• WHAT YOU WILL DO: Go over the material below and report every line that contains the word "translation".

• EXERCISE MATERIALS:
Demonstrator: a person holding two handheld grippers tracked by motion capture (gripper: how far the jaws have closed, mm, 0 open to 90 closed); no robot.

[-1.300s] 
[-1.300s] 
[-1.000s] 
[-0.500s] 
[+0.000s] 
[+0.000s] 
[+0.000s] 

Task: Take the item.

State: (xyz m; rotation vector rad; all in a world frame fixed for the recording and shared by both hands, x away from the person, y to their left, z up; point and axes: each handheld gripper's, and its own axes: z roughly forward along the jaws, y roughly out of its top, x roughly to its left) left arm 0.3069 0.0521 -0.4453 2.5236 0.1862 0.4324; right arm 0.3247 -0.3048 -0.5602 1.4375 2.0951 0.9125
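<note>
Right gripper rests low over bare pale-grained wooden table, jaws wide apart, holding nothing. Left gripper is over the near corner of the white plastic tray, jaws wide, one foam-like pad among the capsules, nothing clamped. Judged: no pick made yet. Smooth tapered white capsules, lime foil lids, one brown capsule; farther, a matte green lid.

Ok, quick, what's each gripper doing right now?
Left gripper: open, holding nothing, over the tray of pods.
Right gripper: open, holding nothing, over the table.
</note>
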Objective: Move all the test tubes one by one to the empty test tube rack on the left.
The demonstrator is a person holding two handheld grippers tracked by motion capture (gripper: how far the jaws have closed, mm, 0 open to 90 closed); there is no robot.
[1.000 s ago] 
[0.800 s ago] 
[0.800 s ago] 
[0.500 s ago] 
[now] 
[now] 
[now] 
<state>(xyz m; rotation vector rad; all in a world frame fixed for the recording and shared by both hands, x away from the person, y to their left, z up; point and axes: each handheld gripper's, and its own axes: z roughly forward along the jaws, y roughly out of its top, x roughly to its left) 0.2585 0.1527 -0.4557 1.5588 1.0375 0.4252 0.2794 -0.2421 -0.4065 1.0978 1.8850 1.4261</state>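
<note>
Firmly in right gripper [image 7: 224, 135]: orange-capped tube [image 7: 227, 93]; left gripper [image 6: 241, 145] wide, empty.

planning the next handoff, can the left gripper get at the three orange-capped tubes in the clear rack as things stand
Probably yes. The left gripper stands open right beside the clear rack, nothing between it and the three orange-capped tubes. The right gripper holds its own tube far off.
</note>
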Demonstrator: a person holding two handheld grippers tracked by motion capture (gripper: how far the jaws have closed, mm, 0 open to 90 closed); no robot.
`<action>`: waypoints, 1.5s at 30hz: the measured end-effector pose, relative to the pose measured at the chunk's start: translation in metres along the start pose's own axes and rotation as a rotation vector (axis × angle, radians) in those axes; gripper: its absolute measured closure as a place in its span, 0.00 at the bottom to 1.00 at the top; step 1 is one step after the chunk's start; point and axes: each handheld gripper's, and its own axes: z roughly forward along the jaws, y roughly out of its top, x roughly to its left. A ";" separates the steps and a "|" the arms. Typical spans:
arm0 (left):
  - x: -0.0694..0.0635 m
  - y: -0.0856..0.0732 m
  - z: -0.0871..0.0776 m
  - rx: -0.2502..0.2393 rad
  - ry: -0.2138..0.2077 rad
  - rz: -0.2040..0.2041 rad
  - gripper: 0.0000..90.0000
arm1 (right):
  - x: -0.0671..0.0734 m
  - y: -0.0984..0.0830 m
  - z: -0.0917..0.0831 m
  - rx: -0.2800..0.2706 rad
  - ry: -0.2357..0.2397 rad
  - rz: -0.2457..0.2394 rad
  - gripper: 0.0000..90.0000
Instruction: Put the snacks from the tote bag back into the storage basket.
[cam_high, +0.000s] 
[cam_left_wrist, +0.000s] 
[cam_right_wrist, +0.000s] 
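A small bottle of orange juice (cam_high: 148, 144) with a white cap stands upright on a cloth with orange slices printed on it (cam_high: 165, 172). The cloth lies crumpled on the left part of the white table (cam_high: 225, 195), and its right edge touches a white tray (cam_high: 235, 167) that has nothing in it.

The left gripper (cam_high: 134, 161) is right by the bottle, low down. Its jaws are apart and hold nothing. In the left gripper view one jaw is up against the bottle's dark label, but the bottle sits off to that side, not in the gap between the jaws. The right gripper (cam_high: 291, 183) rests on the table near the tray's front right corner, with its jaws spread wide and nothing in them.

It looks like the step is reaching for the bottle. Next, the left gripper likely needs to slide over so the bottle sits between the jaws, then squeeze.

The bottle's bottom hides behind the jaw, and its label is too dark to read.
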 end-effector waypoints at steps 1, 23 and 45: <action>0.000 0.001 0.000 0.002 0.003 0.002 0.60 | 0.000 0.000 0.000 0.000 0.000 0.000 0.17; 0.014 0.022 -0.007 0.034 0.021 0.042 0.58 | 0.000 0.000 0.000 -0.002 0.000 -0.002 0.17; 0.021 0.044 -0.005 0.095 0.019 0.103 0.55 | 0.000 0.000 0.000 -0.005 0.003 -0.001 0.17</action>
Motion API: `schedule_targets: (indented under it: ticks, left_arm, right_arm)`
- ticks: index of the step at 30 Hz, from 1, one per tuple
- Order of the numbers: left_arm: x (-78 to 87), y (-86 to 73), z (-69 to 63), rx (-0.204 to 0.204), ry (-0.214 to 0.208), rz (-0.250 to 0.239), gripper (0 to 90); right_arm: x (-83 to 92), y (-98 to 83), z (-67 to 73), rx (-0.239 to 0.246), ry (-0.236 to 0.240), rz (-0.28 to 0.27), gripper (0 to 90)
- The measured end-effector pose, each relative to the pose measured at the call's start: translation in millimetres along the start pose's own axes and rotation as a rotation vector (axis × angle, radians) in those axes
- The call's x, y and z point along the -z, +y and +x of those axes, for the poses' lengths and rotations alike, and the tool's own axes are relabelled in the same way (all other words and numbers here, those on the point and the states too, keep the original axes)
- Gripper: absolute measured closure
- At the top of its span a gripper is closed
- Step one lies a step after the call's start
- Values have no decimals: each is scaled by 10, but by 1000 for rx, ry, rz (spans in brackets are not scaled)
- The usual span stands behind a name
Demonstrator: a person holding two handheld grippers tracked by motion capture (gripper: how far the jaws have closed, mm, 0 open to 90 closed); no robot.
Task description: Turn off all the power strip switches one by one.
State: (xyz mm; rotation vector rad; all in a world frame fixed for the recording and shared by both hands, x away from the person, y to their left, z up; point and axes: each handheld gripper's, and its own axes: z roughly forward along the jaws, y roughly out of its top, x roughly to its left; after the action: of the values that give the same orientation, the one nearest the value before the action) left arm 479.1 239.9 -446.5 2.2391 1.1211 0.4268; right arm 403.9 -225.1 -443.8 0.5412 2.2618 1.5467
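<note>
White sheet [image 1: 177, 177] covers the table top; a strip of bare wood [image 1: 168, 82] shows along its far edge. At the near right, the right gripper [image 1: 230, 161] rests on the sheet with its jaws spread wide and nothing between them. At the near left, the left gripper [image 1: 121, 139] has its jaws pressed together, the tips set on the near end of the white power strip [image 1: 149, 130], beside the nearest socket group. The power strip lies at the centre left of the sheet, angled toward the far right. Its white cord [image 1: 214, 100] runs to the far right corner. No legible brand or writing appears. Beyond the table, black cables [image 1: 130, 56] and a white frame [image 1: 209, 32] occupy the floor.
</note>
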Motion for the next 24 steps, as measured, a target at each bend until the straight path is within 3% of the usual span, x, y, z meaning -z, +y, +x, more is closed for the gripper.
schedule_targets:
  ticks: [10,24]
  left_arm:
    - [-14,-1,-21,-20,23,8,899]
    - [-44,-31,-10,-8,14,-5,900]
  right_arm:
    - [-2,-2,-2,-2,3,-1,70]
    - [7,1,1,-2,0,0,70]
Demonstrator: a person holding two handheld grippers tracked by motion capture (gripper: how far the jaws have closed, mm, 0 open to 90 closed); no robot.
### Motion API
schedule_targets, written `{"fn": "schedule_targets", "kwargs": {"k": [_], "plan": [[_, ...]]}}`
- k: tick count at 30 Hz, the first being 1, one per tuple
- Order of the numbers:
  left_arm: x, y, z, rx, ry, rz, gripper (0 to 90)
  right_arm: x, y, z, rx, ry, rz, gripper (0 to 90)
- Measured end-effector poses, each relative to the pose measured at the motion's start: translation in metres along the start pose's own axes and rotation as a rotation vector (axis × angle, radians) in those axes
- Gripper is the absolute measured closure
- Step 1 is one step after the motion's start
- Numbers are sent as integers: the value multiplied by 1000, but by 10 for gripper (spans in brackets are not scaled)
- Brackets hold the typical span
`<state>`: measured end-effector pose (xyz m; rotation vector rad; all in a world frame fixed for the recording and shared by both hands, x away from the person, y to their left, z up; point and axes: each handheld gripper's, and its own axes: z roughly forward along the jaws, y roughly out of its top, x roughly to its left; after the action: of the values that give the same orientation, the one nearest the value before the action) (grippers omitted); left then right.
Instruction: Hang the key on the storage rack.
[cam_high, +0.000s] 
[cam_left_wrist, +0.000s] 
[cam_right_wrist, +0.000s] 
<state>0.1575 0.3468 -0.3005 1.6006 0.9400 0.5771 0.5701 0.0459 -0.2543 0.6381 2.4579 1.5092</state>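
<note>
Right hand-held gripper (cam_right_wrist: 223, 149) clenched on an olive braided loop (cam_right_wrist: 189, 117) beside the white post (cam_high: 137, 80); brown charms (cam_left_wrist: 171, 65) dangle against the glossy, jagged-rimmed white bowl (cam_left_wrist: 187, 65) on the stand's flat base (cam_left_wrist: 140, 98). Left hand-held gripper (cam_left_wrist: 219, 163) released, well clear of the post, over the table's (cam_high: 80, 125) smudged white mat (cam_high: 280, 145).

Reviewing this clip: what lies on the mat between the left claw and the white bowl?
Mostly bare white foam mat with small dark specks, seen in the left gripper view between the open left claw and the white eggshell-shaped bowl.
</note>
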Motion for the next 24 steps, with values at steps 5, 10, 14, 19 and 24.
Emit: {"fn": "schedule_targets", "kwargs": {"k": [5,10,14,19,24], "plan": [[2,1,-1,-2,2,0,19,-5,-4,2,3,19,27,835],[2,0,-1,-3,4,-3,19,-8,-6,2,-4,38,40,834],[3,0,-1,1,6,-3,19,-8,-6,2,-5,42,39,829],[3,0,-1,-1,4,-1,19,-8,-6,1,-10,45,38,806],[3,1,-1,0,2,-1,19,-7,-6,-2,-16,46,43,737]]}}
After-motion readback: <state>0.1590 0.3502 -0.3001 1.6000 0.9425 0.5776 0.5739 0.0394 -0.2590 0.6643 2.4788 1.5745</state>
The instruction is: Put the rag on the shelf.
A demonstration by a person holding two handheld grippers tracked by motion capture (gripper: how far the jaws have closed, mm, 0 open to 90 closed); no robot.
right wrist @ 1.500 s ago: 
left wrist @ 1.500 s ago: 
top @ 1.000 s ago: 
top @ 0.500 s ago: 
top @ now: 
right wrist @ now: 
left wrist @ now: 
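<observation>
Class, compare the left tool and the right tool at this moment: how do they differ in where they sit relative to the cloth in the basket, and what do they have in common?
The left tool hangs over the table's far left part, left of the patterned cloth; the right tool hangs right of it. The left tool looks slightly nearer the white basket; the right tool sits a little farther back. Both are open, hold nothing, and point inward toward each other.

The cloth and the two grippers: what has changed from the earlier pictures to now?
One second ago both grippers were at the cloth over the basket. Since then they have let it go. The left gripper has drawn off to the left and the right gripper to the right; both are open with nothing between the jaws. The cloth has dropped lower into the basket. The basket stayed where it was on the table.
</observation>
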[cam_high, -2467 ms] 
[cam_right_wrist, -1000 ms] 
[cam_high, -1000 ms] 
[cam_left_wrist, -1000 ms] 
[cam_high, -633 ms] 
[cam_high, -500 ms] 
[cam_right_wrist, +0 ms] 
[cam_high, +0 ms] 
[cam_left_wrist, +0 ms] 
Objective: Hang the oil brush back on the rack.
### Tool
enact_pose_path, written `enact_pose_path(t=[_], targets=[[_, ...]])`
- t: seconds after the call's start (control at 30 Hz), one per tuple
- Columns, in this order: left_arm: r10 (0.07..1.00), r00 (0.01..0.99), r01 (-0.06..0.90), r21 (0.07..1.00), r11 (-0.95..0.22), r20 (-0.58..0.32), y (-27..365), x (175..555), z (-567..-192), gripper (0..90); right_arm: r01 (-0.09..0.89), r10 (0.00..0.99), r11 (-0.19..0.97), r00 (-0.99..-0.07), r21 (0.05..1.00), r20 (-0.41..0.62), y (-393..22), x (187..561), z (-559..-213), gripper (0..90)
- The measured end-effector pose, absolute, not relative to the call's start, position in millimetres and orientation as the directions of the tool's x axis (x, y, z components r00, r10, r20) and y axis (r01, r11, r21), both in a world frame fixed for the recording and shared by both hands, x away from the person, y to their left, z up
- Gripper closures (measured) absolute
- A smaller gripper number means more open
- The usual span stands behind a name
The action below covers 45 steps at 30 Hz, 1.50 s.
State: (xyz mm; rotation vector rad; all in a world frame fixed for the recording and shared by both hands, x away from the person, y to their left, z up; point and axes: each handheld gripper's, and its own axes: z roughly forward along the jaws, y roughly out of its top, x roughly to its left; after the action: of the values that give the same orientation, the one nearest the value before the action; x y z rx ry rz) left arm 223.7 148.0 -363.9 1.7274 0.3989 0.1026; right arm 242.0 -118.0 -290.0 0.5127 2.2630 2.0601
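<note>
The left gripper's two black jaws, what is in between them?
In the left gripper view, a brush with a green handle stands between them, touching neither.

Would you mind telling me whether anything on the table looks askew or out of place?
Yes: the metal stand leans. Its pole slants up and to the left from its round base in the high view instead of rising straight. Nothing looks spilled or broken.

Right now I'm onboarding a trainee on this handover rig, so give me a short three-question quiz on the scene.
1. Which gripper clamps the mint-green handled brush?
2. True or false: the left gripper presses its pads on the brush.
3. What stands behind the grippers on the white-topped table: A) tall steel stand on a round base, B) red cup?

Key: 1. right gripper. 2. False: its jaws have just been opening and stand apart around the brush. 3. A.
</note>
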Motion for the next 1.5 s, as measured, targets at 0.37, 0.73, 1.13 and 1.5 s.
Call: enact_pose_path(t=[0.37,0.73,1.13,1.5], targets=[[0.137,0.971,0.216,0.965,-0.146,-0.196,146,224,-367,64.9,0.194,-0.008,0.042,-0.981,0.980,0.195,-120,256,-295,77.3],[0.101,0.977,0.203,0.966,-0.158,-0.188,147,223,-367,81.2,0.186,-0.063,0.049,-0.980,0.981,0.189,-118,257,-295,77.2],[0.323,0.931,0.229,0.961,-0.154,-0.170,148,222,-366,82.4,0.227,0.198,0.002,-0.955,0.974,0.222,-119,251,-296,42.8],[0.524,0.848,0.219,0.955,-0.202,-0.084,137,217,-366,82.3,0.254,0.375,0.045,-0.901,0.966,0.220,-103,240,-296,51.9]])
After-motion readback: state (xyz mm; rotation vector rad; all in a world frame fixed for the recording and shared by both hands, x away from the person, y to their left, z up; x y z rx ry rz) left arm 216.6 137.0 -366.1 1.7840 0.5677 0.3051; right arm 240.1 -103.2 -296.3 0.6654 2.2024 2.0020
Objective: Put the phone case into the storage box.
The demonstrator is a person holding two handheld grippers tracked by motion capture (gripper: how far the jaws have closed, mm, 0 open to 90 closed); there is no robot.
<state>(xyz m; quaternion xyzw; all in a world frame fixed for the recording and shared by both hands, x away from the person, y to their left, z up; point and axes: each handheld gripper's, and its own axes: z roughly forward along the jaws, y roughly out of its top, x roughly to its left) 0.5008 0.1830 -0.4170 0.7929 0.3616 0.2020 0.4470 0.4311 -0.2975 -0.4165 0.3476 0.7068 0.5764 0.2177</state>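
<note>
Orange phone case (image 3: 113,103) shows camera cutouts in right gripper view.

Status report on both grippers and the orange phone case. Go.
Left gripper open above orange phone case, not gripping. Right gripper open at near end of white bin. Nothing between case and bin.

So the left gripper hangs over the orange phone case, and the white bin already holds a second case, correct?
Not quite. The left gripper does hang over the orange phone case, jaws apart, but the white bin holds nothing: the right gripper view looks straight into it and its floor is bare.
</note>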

• ANSWER SPACE:
`<action>`: waypoints, 1.5s at 30hz: the measured end-effector pose, relative to the pose measured at the chunk's start: translation in metres along the start pose's own axes and rotation as a rotation vector (axis × angle, radians) in those axes; gripper: its absolute measured closure as a place in its span, 0.00 at the bottom to 1.00 at the top; step 1 is one step after the chunk's start; point and axes: each handheld gripper's, and its own axes: z roughly forward along the jaws, y roughly out of its top, x roughly to its left. A ";" separates the steps and a "|" the arms. Typical spans:
- The measured end-effector pose, each relative to the pose measured at the call's start: translation in millimetres along the start pose's own axes and rotation as a rotation vector (axis × angle, radians) in those axes
- Measured end-effector poses, each relative to the pose measured at the motion's start: translation in metres along the start pose's own axes and rotation as a rotation vector (axis × angle, radians) in those axes

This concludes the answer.